Initial MR imaging results in the study of cartilage response to exercise have been encouraging. Thus far, most investigators have used MR imaging to determine change in cartilage volume and thickness while exposed to a compressive load (4–6) and after recovery from exercise (7). Changes in signal intensity characteristics (8,9) and relaxation properties (10,11) of cartilage plugs that reflect perturbation in water content and macromolecular organization of compressed cartilage have also been observed with controlled compression experiments. By using a combination of cartilage T2 and T1 measurements obtained after delayed gadolinium enhancement, Nieminen et al (12) were able to accurately predict biomechanical properties of cartilage. Because the T2 relaxation time of cartilage is influenced by water content (13) and collagen fiber orientation (14), it is sensitive to extrusion of water and deformation of collagen fibers that occur with compression of articular cartilage.

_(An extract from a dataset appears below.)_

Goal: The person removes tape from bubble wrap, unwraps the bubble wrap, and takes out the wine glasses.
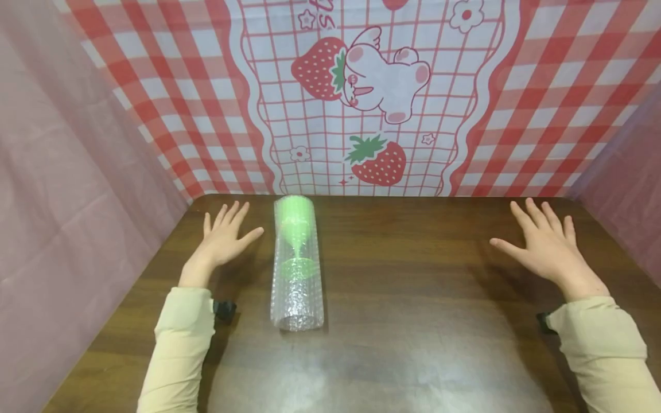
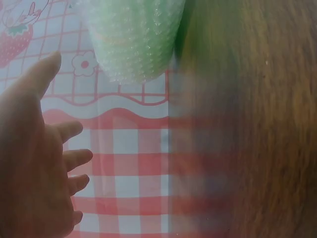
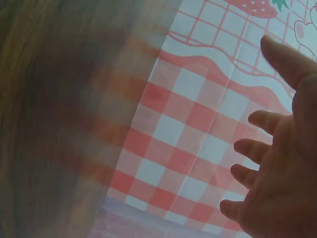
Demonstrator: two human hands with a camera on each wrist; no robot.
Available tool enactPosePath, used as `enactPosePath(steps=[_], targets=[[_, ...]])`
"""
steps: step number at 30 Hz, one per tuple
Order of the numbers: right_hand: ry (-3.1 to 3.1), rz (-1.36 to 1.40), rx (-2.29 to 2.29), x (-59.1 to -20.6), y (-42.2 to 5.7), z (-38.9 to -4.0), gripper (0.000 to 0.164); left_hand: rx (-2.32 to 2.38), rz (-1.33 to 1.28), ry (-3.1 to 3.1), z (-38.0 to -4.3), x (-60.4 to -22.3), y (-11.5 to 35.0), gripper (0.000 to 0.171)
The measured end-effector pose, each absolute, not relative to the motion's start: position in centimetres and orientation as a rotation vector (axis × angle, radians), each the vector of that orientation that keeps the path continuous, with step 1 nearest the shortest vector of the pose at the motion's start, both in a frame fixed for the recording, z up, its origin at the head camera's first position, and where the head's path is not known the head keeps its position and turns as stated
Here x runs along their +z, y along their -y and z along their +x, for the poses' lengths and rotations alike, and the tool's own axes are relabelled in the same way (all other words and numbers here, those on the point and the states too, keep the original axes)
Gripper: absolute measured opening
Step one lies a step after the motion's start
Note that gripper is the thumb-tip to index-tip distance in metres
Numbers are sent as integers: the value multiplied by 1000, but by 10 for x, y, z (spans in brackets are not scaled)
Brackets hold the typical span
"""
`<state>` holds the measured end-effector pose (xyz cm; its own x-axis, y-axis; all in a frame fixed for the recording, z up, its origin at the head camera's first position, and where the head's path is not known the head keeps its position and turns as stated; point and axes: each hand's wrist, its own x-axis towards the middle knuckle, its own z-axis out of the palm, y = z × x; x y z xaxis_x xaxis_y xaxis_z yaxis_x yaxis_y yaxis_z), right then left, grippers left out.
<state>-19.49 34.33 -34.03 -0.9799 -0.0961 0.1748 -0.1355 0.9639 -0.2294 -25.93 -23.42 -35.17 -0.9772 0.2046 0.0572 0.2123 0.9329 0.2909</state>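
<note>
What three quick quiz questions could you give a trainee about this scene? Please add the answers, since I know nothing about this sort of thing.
1. True or false: the left grip and the right grip are both holding nothing.
2. Which is nearer the bubble-wrapped green item?
A) the right grip
B) the left grip
C) both equally near
3. Fill in the missing word: the cloth behind the table is printed with large red ____.

Key: 1. True. 2. B. 3. Strawberries.
</note>
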Motion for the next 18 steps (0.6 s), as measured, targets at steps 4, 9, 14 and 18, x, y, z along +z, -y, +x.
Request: enactPosePath(steps=[4,9,14,18], targets=[[2908,180,400,-340,-341,-196,84,-484,-341,3056,-259,-352,234,82],[2867,213,444,-340,-337,-199,80,-493,-335,3050,-258,-353,233,82],[2873,212,505,-340,-333,-201,79,-462,-319,3029,-256,-351,230,74],[2868,172,547,-342,-328,-202,76,-434,-311,2988,-255,-350,227,72]])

Recently, Liess et al (15) demonstrated the feasibility of using cartilage T2 measurements to monitor changes in water content of patellar cartilage during recovery from deep-knee-bend loading of the patellofemoral joint. Since the goal of their study was to measure change in bulk cartilage T2, they were unable to identify differences in regional response of cartilage to compressive load. This is an important consideration, since there is evidence that compressibility of cartilage is nonuniform, with greater compression occurring near the articular surface (1,16).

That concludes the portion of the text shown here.